During the war, the Spanish and French sacked New Providence Island four times, burning Nassau to the ground, spiking the fort's guns, carrying off the governor as well as most of the island's African slaves, and forcing the rest of the population into the woods. In the aftermath, most survivors abandoned the island, leaving only a handful of settlers who, according to resident John Graves, lived "scatteringly in little hutts, ready upon any assault to secure themselves in the woods." When word of the first raid got back to London, the aristocrats who owned the Bahamas appointed a new governor, Edward Birch, and sent him across the Atlantic to reestablish order in the backwater colony. When Birch arrived in January 1704, he found New Providence almost completely deserted and, according to contemporary historian John Oldmixon,"did not give himself the trouble to open his commission." Birch tarried for three or four months, sleeping in the woods, before leaving his "government" to its own devices.

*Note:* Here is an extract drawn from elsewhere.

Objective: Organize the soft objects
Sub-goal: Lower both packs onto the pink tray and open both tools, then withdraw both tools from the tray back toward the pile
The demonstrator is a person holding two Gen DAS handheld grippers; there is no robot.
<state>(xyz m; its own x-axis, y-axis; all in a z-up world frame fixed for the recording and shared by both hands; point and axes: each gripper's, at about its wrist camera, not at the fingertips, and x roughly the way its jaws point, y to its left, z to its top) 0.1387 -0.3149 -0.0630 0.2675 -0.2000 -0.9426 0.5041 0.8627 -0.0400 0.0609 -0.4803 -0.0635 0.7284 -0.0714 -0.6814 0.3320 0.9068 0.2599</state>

Nine years later, little had changed. When Hornigold and his companions stepped onto the beach at Nassau, they found not a town, but a collection of partially collapsed buildings overgrown with scrub and tropical vegetation gathered around the burned-out shells of a church and fort that Nicholas Trott had constructed a quarter-century earlier. On the whole island there were probably fewer than thirty families living in hovels and rudimentary houses, eking out a living by catching fish, cutting trees, or picking the bones of ships unfortunate enough to wreck on the islands' treacherous shores. Hornigold took a good look around and realized he'd made the right choice.